## YOUR TASK
Copy the entries word for word. Keep the pictures out.

======

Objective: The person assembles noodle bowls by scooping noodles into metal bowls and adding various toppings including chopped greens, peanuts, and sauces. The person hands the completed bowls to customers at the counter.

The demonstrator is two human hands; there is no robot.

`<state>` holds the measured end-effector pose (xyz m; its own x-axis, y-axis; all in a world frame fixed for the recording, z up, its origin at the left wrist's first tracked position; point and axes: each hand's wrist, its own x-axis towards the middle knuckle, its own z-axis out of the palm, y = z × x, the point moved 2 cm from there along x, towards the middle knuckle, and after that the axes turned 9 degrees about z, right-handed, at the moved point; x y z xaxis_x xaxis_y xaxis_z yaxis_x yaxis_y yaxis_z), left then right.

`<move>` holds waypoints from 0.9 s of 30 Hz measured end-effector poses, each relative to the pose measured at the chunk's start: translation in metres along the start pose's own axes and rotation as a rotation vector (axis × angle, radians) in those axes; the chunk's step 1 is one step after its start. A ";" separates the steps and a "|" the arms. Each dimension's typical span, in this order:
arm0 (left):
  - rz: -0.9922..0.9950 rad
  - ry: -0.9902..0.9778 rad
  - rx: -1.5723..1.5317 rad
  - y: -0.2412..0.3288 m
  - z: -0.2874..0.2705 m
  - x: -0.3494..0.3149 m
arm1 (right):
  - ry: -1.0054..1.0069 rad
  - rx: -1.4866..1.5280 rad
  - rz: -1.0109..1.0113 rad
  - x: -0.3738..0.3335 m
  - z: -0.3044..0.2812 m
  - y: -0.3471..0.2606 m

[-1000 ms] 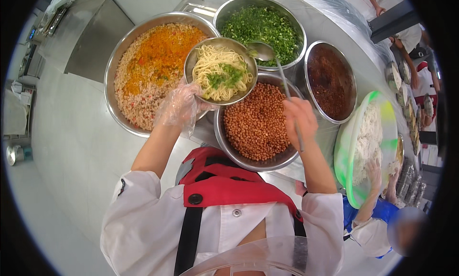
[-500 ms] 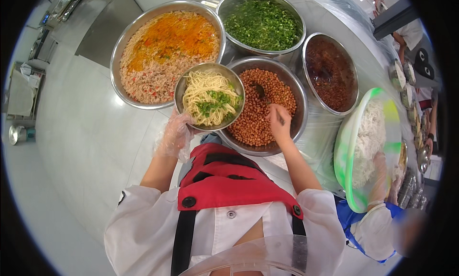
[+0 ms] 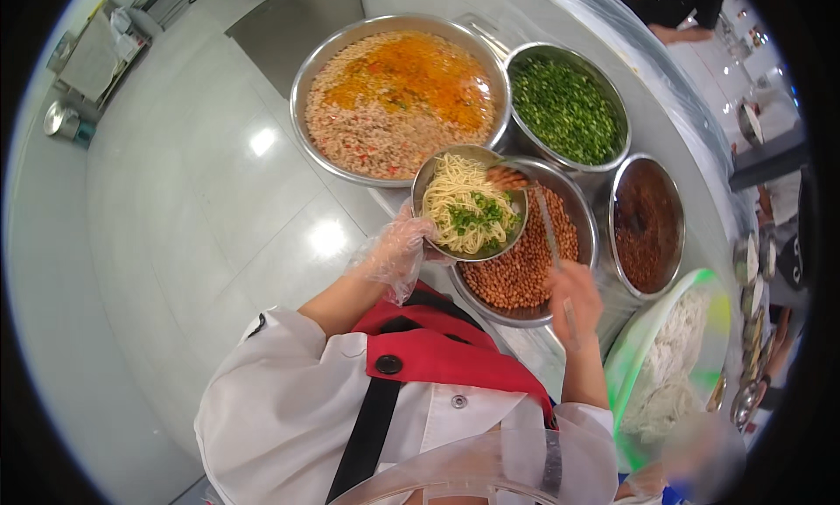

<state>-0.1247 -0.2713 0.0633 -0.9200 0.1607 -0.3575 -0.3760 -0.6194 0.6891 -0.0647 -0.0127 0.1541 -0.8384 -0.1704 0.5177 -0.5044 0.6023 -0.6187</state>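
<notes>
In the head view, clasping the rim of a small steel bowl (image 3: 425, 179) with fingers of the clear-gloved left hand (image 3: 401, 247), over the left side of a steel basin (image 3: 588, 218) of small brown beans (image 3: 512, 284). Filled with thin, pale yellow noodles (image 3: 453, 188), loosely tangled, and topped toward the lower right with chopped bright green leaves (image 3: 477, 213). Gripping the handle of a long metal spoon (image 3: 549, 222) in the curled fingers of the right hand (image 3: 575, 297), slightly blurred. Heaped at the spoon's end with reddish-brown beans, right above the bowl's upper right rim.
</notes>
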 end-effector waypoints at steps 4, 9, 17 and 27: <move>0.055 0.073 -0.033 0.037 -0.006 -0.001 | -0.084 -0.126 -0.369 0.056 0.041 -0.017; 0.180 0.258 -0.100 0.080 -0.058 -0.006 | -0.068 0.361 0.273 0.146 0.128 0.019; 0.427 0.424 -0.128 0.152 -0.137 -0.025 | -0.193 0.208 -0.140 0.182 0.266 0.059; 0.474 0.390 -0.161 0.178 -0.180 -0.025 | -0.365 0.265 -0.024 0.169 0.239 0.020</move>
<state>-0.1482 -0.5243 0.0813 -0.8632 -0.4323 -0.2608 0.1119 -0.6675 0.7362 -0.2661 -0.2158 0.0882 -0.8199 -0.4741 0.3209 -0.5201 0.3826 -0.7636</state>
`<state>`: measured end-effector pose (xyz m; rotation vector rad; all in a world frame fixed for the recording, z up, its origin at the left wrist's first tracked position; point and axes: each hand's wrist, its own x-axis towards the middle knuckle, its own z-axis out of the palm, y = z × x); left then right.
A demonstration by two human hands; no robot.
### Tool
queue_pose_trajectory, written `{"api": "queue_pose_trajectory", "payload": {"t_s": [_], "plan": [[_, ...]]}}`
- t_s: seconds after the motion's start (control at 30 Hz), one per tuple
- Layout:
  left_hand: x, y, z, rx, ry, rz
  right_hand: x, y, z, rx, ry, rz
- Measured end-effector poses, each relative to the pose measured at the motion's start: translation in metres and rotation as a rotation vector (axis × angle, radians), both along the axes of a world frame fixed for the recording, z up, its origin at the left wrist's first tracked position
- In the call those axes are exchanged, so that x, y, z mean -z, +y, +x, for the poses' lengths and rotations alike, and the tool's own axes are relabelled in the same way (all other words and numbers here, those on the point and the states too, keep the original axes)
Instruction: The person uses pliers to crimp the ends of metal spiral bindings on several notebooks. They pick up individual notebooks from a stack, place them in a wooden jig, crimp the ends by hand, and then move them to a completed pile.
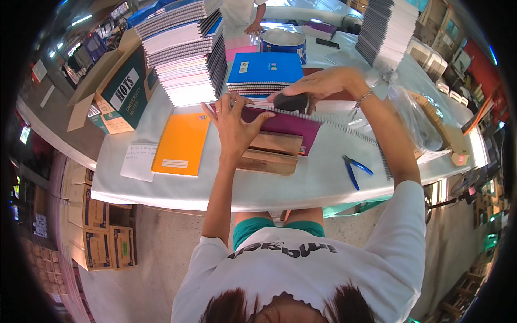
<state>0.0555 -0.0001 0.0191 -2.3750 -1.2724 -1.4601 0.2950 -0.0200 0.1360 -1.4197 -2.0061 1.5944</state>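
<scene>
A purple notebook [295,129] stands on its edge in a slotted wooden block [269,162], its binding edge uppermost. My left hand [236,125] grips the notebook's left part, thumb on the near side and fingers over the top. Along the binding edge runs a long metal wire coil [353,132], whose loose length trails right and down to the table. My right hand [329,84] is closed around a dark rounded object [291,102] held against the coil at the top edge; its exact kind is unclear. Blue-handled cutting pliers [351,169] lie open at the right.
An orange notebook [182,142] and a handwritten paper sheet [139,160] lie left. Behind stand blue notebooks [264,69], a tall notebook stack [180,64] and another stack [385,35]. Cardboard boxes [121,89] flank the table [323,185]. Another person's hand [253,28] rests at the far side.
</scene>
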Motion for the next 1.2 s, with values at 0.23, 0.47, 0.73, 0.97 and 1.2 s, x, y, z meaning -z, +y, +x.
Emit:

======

## SOLUTION BELOW
Objective: The person assembles noodle bowls by scooping noodles into metal bowls and adding various toppings including chopped greens, peanuts, and sauces. The person hands the completed bowls to customers at the counter.

The demonstrator is two human hands; there is no robot.

`<state>` holds the measured end-effector pose (xyz m; its own x-axis, y-axis; all in a world frame fixed for the recording, z up, its origin at the left wrist's first tracked position; point and axes: each hand's wrist, its own x-axis towards the middle knuckle, its own z-axis out of the palm, y = z × x, the point moved 2 cm from there along x, towards the middle knuckle, and after that the axes turned 9 degrees about z, right-handed, at the moved point; x y z xaxis_x xaxis_y xaxis_z yaxis_x yaxis_y yaxis_z), left then right.

`<move>` holds waypoints from 0.9 s of 30 Hz measured end-effector poses, each relative to the pose measured at the chunk's start: translation in metres along the start pose's own axes and rotation as a rotation vector (axis × angle, radians) in those axes; the chunk's step 1 is one step after its start. A ";" separates the steps and a "|" the arms. Each dimension's typical span, in this order:
arm0 (left):
  - rz: -0.9922..0.9950 rad
  - ry: -0.9902..0.9778 rad
  - rx: -1.5723..1.5317 rad
  - y: -0.2412..0.3288 m
  - z: -0.2874..0.2705 m
  - x: -0.3494..0.3149 m
arm1 (right):
  - ry: -1.0054..1.0069 rad
  - rx: -1.4866..1.5280 rad
  - rz: -1.0109..1.0113 rad
  - x: -0.3738..0.3335 m
  - z: -0.3044..0.2812 m
  - y: -0.3471..0.2606 m

[-1000 ms] 
[-500 ms] 
[+0 ms] 

<state>-0.1247 -0.2713 0.0633 -0.9200 0.1607 -0.3575 -0.3760 -0.6194 0.6891 -0.0647 -0.0127 0.1541 -0.8384 -0.1704 0.5177 -0.5044 0.6023 -0.6187</state>
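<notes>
In the head view, clasping the rim of a small steel bowl (image 3: 425, 179) with fingers of the clear-gloved left hand (image 3: 401, 247), over the left side of a steel basin (image 3: 588, 218) of small brown beans (image 3: 512, 284). Filled with thin, pale yellow noodles (image 3: 453, 188), loosely tangled, and topped toward the lower right with chopped bright green leaves (image 3: 477, 213). Gripping the handle of a long metal spoon (image 3: 549, 222) in the curled fingers of the right hand (image 3: 575, 297), slightly blurred. Heaped at the spoon's end with reddish-brown beans, right above the bowl's upper right rim.
</notes>
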 end-effector waypoints at steps 4, 9, 17 and 27: <move>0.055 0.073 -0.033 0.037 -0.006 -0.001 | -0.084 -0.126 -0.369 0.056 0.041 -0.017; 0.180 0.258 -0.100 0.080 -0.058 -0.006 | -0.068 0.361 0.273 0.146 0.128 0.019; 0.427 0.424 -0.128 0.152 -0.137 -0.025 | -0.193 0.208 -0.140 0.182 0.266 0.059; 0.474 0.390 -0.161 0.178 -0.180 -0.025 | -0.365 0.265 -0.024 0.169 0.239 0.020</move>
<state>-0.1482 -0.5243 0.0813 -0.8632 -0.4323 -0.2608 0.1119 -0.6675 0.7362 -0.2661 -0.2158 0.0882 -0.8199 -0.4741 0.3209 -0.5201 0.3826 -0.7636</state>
`<state>`: measured end-effector pose (xyz m; rotation vector rad; all in a world frame fixed for the recording, z up, its origin at the left wrist's first tracked position; point and axes: each hand's wrist, its own x-axis towards the middle knuckle, its own z-axis out of the palm, y = z × x); left then right.
A demonstration by two human hands; no robot.
### Tool
queue_pose_trajectory, written `{"api": "queue_pose_trajectory", "payload": {"t_s": [_], "plan": [[_, ...]]}}`
- t_s: seconds after the motion's start (control at 30 Hz), one per tuple
- Layout:
  left_hand: x, y, z, rx, ry, rz
  right_hand: x, y, z, rx, ry, rz
- Measured end-effector poses, each relative to the pose measured at the motion's start: translation in metres and rotation as a rotation vector (axis × angle, radians), both along the axes of a world frame fixed for the recording, z up, its origin at the left wrist's first tracked position
- In the call those axes are exchanged, so that x, y, z mean -z, +y, +x, for the poses' lengths and rotations alike, and the tool's own axes are relabelled in the same way (all other words and numbers here, those on the point and the states too, keep the original axes)
Instruction: The person uses pliers to crimp the ends of metal spiral bindings on several notebooks. They pick up individual notebooks from a stack, place them in a wooden jig, crimp the ends by hand, and then move them to a completed pile.
<state>0.0555 -0.0001 0.0191 -2.3750 -1.2724 -1.4601 0.2950 -0.0200 0.1360 -1.4197 -2.0061 1.5944</state>
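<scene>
A purple notebook [295,129] stands on its edge in a slotted wooden block [269,162], its binding edge uppermost. My left hand [236,125] grips the notebook's left part, thumb on the near side and fingers over the top. Along the binding edge runs a long metal wire coil [353,132], whose loose length trails right and down to the table. My right hand [329,84] is closed around a dark rounded object [291,102] held against the coil at the top edge; its exact kind is unclear. Blue-handled cutting pliers [351,169] lie open at the right.
An orange notebook [182,142] and a handwritten paper sheet [139,160] lie left. Behind stand blue notebooks [264,69], a tall notebook stack [180,64] and another stack [385,35]. Cardboard boxes [121,89] flank the table [323,185]. Another person's hand [253,28] rests at the far side.
</scene>
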Motion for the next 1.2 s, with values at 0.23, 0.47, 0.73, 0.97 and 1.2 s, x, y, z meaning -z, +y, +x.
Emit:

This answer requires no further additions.